ASSIGNMENT —
From the line containing "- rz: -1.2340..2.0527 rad" down to the last line of the material, output each line exactly as it appears, excluding pictures.

DATA PROVIDED —
____
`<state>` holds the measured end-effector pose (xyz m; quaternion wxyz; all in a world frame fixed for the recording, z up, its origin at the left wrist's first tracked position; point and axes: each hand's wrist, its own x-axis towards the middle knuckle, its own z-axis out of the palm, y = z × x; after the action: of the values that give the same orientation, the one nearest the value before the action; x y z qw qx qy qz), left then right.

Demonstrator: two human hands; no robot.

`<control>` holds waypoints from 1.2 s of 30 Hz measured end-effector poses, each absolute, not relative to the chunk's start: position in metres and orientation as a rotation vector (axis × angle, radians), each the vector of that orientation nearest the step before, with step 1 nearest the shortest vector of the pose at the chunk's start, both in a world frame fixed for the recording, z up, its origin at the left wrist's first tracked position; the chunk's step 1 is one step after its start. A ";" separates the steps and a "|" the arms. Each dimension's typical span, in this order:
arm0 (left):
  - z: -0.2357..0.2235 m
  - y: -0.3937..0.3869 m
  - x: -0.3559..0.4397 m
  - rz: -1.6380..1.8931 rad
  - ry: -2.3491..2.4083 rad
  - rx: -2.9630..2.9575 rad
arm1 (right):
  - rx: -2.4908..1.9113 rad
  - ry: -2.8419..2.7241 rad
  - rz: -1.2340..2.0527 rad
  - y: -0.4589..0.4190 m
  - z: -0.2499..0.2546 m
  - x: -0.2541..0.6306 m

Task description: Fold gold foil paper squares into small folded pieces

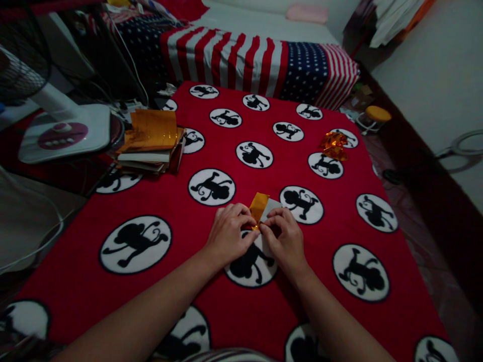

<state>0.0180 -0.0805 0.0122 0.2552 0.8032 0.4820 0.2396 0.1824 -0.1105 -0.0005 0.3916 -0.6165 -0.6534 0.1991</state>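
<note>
Both my hands meet over the middle of the red cloth, pinching a small sheet of gold foil paper (259,205). One part of the sheet shows shiny gold, and another part, toward the right, shows a pale grey-white side. My left hand (231,229) grips its near left edge between thumb and fingers. From the right, my right hand (284,236) pinches the near edge, its fingertips almost touching those of the left. The paper looks partly folded near the fingertips, where the fingers hide some of it.
A red cloth (241,186) with monkey prints covers the surface. A stack of gold paper (151,138) lies at the left beside a white fan base (68,133). Shiny folded gold pieces (334,145) rest at the far right. Beyond is a bed with a flag-patterned cover (241,60).
</note>
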 end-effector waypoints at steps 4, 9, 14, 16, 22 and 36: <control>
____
RESULT —
  - rz: -1.2340..2.0527 rad
  - y: -0.4589..0.4190 m
  - z: -0.2499..0.2546 m
  - x: -0.2541..0.6306 m

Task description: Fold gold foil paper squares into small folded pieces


<state>0.0180 -0.0805 0.0122 0.2552 0.8032 0.4820 0.2396 0.1824 -0.1105 -0.0005 0.3916 -0.6165 -0.6534 0.1991</state>
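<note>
Both my hands meet over the middle of the red cloth, pinching a small sheet of gold foil paper (259,205). One part of the sheet shows shiny gold, and another part, toward the right, shows a pale grey-white side. My left hand (231,229) grips its near left edge between thumb and fingers. From the right, my right hand (284,236) pinches the near edge, its fingertips almost touching those of the left. The paper looks partly folded near the fingertips, where the fingers hide some of it.
A red cloth (241,186) with monkey prints covers the surface. A stack of gold paper (151,138) lies at the left beside a white fan base (68,133). Shiny folded gold pieces (334,145) rest at the far right. Beyond is a bed with a flag-patterned cover (241,60).
</note>
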 end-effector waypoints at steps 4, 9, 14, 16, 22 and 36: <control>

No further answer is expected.